INTRODUZIONE DI FUORITEMPO –  Un’intervista ad uno studioso di fondamentalismi. Gli attentati di Riyad credo che siano una prova che il terrorismo con la guerra non può essere combattuto… anzi! Francesco

 

L’UNITA’

 

Al Qaeda firma così il suo ritorno alle origini

Il ritorno di Al-Qaeda, la sfida mortale rinnovata agli Usa, le ricadute sui fragili equilibri interni al regime saudita. Sono questi i temi al centro del nostro colloquio con il professor Renzo Guolo, studioso dei fondamentalismi contemporanei.
I tre sanguinosi attentati che hanno sconvolto Riyad a poche ore dall’arrivo del segretario di Stato Usa Colin Powell, segnalano il ritorno alle origini di Al Qaeda?
«C’è indubbiamente un motivo di continuità nel’azione di Al Qaeda: la tematica dell’avversione nei confronti degli americani per la loro occupazione della Terra dei luoghi santi, è infatti una classica istanza del network terrorista di Osama Bin Laden.
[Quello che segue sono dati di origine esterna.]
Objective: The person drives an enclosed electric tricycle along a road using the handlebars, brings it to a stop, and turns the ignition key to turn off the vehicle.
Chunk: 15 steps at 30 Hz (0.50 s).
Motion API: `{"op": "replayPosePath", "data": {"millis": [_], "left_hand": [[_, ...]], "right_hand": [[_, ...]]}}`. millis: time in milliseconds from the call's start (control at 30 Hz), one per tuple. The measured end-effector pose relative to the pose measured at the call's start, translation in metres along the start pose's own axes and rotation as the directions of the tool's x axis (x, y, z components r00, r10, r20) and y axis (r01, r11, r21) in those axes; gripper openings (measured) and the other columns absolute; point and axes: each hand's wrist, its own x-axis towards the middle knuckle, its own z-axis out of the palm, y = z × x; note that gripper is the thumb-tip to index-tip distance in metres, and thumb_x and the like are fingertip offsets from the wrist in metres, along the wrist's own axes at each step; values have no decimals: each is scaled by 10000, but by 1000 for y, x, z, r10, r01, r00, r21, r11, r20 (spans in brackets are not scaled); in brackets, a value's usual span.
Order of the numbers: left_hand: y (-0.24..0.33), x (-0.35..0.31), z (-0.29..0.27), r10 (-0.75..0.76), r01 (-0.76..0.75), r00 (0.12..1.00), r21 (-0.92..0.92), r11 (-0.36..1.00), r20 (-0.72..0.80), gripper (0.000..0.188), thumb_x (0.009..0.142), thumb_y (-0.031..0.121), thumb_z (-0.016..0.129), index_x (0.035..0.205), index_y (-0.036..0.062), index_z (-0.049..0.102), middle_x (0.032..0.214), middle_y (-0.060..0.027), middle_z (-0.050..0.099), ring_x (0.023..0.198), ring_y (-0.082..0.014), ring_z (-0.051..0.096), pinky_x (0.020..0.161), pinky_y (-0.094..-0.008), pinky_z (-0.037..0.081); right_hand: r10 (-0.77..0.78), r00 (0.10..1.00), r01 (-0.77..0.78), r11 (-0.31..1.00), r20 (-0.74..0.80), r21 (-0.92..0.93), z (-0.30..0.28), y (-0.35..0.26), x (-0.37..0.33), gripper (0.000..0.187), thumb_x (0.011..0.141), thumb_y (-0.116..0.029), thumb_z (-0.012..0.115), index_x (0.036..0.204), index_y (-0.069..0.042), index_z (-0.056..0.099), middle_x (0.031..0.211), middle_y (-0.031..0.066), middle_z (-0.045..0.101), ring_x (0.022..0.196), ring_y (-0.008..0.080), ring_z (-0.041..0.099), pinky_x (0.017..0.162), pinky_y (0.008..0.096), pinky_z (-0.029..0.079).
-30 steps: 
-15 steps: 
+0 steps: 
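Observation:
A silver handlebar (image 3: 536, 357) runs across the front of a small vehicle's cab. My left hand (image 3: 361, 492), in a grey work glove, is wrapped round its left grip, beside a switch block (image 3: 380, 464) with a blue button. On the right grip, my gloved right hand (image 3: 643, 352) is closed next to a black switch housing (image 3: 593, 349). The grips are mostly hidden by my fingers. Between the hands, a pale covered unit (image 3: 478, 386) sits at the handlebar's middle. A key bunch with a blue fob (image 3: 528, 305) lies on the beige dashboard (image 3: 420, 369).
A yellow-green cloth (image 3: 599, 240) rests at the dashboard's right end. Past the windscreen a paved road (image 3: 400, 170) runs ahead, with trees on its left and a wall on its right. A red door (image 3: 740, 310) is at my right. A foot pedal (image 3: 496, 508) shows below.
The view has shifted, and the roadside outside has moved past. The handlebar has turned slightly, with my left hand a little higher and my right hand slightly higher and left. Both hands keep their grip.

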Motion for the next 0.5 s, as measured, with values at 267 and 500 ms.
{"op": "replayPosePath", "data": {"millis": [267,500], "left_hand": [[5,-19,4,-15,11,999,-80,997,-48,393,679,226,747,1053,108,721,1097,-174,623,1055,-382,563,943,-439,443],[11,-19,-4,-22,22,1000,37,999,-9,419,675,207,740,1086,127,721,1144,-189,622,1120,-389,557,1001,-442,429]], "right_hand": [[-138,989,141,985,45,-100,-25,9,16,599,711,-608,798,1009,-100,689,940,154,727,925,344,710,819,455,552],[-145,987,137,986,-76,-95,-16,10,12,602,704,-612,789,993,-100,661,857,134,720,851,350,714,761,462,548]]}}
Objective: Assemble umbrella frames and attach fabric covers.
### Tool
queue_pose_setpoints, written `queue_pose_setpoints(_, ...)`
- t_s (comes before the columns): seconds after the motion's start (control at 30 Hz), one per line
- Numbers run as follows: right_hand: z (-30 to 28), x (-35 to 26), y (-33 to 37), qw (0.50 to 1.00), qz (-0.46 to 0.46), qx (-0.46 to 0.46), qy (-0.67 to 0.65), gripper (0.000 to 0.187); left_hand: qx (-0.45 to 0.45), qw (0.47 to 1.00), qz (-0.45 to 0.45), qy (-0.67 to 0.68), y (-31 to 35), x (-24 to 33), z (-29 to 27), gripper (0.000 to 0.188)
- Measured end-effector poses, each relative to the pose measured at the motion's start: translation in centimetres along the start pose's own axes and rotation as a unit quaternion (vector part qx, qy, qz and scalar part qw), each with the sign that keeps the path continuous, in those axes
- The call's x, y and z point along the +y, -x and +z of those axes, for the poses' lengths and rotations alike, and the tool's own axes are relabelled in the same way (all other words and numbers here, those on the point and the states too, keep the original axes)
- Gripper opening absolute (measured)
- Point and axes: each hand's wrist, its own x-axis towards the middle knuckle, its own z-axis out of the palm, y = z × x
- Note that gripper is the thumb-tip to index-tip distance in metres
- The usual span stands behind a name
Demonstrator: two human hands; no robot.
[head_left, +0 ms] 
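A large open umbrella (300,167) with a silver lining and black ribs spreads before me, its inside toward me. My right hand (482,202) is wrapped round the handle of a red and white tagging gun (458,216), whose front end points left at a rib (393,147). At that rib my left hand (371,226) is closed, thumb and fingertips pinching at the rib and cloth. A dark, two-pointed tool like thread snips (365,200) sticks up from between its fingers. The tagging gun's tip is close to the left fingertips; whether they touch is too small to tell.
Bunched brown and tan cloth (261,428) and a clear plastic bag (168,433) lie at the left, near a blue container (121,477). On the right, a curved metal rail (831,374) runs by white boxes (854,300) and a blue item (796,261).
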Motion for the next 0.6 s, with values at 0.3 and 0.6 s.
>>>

Allo stesso tempo, questi attentati segnalano ad un potenziale, e tutt’altro che ristretto, bacino di reclutamento che il modo di colpire gli americani resta quello fissato dall’organizzazione. Per Al Qaeda non è possibile combattere gli americani su un terreno convenzionale, come pensavano anche gli islamisti accorsi in Iraq per contrastare l’occupazione anglo-americana; il campo scelto resta quello del terrorismo che permette di far fronte e rimettere in discussione le asimmetrie sul terreno della forza».
I kamikaze che hanno seminato morte e devastazione sono i portatori di una sfida mortale «Grande Satana» americano, oppure i massacri di Riyad hanno anche ragioni interne alla realtà saudita?
«Sicuramente gli attentati sono un monito al regime saudita. Essi avvengono dopo che la famiglia reale e gli Usa hanno deciso di chiudere le basi statunitensi in Arabia, come da molti anni reclamavano gli stessi islamisti sauditi e Al Qaeda. Ma questo non è bastato a preservare quello che Osama Bin Laden considera un regime empio dai colpi del jihadismo. Gli attentati comunque rivelano la profonda penetrazione dell’organizzazione di Bin Laden nell’ambiente saudita. È difficile pensare che Al Qaeda abbia potuto colpire simultaneamente a Riyad in luoghi molto sorvegliati, senza contare su complicità diffuse ad ogni livello».
Gli attentati di Riyad avvengono mentre è in corso la missione in Medio Oriente del segretario di Stato Usa, volta a rilanciare il negoziato di pace israelo-palestinese. Le bombe di Riyad sono anche legate a questo scenario?
«Lo sono in quanto la questione palestinese, nel momento in cui si discute dell’attuazione della “road map”, torna ad avere una sua centralità. Ma va rilevato che Al Qaeda agisce autonomamente per rivendicare la guida del campo islamista in funzione antiamericana. Da questo punto di vista, la causa palestinese rappresenta un elemento della propaganda armata della rete terroristica di Osama Bin Laden».
Il ritorno alle origini di Al Qaeda può essere il segno che il saudita Bin Laden è ancora in vita?
«Può esserlo, ma proprio la forza di questi attentati indica che indipendentemente dalla sorte di Bin Laden, l’Arabia Saudita resta comunque un focolaio diffuso di terrorismo. Quel che appare certo è che la guerra in Afghanistan non è riuscita a distruggere interamente la rete di Al Qaeda. E non solo perché, ad oggi, non vi è certezza alcuna sulla sorte di Bin Laden, ma anche perchè il carattere di movimento diffuso e transnazionale di Al Qaeda, toccato relativamente dalla sconfitta militare afghana, fa sì che possa riorganizzarsi e riprendere la Jihad globale. Gli attentati di Riyad ne sono la tragica e incontestabile conferma».
Questi attentati possono influenzare la discussione all’interno dell’Amministrazione Bush?
«Certamente. Prenderà più forza la linea Wolfowitz-Perle, che ritiene impossibile giungere alla soluzione del problema del terrorismo se non si esporta, anche con la forza militare, la democrazia in tutto il mondo islamico, mentre questi attentati mettono più in difficolatà il partito degli “stabilizzatori”, guidato da Donald Rumsfeld, che puntava all’Iraq come alternativa militare e petrolifera all’Arabia Saudita. La linea “Wolfowitz-Perle”, riceverà da questi attentati l’indicazione che Al Qaeda, in quanto attore globale della sfida terroristica, può portare i suoi colpi ovunque. Ne deriva, per i sostenitori di questa linea interventista permanente, la considerazione che non è sufficiente abbandonare l’Arabia Saudita, che, anzi, da un minore controllo americano potrebbe incubare ulteriormente il radicalismo armato islamico».